The post-parkrun coffee is one of my favourite times of the week! Sitting around a table could be any number of regular parkrunners who have become friends, curious first-timers experiencing their first event, and visiting tourists (many proudly wearing their ‘home’ parkrun apricot t-shirt). This normally makes for wonderful conversations, and is a time for volunteers and parkrunners alike to relax together.
After the post-parkrun coffee on Saturday, the most pressing thing to do is process the results. We know how exciting it is to have that email hit your inbox with your official time, so we try to do this quickly, but sometimes it can take a while. This is normally done by that week’s Run Director, or someone can take on the dedicated role of Results Processor. They also confirm that week’s volunteer team, which triggers a thank you email and volunteer credit. Top tip: volunteer 25 times and earn a coveted (and free) aubergine-coloured volunteer shirt!
If we have a Photographer and/or Run Report Writer for any given week, they will also be in action over the weekend, editing and uploading photos or writing up the highlights of the run. Both of these roles play an important part to engage our community, and also spread the word about parkrun more widely. You never know what will capture a potential parkrunner’s attention!
Then as Event Director, I will check the event inbox intermittently over the weekend. Sometimes runners might contact us if they think there has been a mix-up with the timing, or they want to let me know that their barcode didn’t scan. If I can help to solve the problem, I will!

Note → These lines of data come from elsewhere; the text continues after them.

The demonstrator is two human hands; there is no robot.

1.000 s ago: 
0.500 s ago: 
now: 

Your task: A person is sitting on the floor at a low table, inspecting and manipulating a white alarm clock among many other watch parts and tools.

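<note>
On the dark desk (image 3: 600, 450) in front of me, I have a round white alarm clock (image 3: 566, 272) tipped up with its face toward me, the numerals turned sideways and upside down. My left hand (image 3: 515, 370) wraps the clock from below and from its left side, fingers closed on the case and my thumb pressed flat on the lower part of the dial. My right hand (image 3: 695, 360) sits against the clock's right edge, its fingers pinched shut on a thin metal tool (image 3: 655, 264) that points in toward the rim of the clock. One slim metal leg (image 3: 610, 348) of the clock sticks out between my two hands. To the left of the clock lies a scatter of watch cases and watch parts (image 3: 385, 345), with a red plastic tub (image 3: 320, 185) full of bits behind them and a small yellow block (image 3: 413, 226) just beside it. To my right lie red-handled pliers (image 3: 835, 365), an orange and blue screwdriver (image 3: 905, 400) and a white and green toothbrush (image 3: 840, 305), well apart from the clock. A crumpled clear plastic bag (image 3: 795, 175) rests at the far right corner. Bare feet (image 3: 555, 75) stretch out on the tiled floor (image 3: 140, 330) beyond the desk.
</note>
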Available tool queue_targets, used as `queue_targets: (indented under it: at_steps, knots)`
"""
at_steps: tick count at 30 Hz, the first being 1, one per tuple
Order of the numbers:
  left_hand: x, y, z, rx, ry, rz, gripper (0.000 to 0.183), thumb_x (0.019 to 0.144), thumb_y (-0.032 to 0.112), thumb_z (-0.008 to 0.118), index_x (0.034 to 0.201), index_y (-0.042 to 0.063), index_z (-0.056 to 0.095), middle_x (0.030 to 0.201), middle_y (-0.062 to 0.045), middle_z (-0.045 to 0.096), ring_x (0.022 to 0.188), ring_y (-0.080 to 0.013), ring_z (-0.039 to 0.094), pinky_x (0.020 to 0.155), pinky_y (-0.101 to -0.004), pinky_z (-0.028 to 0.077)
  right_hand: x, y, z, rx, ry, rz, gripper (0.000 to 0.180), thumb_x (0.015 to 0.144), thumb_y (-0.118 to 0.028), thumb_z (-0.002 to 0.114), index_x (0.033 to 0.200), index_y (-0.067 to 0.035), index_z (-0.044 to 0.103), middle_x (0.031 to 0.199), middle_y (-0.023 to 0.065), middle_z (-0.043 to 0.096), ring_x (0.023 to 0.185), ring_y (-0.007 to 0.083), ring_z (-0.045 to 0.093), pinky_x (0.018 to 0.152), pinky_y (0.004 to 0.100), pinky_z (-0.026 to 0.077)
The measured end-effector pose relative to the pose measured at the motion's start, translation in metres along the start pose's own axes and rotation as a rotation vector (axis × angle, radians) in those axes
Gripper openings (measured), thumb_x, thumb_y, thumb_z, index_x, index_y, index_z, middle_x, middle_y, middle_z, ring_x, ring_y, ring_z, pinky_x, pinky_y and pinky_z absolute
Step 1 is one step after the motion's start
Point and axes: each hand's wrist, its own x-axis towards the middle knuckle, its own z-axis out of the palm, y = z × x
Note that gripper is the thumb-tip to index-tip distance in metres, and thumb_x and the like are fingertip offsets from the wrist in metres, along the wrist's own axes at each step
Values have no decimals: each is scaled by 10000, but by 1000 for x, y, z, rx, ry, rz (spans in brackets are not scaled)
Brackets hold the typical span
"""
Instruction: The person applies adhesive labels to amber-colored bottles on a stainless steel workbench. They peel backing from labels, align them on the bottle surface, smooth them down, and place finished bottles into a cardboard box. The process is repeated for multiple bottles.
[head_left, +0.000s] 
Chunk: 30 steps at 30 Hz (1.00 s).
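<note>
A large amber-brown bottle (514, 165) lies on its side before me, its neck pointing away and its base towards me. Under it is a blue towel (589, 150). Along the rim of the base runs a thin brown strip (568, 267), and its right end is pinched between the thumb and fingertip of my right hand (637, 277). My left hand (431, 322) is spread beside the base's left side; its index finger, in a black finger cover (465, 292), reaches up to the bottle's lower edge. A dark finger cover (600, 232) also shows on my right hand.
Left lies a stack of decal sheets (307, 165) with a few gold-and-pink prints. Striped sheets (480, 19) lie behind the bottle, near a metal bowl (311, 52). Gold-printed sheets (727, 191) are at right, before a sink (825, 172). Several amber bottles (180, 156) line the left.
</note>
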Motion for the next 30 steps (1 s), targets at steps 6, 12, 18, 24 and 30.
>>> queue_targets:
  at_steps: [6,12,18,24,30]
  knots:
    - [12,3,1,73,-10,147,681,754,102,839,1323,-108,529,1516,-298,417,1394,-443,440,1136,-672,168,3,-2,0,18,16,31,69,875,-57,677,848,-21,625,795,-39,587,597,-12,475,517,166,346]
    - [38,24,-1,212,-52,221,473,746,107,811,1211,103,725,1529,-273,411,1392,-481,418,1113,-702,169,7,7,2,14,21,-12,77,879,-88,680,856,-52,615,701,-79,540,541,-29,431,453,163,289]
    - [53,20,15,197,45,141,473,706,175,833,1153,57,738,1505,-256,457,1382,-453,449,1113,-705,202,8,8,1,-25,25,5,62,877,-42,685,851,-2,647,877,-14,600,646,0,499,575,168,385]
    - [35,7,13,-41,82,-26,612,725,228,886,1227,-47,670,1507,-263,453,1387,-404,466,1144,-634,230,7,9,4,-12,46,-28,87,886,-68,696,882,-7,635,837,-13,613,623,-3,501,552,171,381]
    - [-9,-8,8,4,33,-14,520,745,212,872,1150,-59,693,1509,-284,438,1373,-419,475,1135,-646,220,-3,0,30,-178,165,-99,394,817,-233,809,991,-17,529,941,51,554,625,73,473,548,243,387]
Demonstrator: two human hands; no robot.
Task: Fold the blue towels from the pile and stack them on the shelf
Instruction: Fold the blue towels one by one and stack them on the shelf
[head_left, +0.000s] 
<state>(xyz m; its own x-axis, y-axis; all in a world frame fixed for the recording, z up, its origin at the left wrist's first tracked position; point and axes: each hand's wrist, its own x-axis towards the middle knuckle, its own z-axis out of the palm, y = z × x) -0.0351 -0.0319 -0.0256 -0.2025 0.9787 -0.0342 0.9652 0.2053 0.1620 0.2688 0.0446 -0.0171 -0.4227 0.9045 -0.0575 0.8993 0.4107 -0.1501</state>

These are normally quiet days for us. I’ll check the inbox a few times, and sometimes there will be emails from people volunteering to fill empty roles on the event roster page. These are the best emails – I make sure I reply immediately to thank the volunteer and accept their offer of help!
Some weeks, if I have some spare time I’ll try to drive the growth of my event in some way – asking the local press to feature us; posting an update on Facebook; making plans for an upcoming special event or themed parkrun, like Halloween; or emailing my team of Run Directors.
On Wednesday and Thursday, I’ll start to focus on the coming weekend. Is our volunteer roster empty? If so, I’ll make an appeal on Facebook or by email. Who on earth took the parkrun equipment in their car last week?! Can they still drop it off this weekend? If not, we’ll have to make sure that there is a plan to get the gear to the event.
Depending on the parkrun, this could be the responsibility of the Event Director, Volunteer Manager or the coming weekend’s Run Director.
In a perfect week, our volunteer roster is full by Friday. If not, today is the day I’ll make a last-minute appeal! If no-one comes forward, we’ll look at how we can reorganize a reduced-size team to still be able to put on an event.
Tomorrow’s Run Director sends out a volunteer reminder email to the event-day team, letting them know where and when to meet.
That evening, the person responsible for Equipment Storage and Delivery will pack up their car ready to roll in the morning. They’ll likely be checking that the tokens are in the right order and none are missing, that the scanners have been charged, and the high-vis vests that were on the drying rack are packed up too (it rains a lot on the West Coast!).
And here we are again! As a Run Director, it’s important to be the first to arrive and the last to leave – although there will sometimes be a few tourists already milling around at 8.15am, anxious that they don’t get lost and miss their first Canadian parkrun! From then onwards, it’s a flurry of activity: the equipment is delivered, the Marshals set off to mark out the route, we brief the Timekeeper, Barcode Scanner and Finish Tokens volunteers, and (at our event, at least) the Tail Walker puts on their tiger tail!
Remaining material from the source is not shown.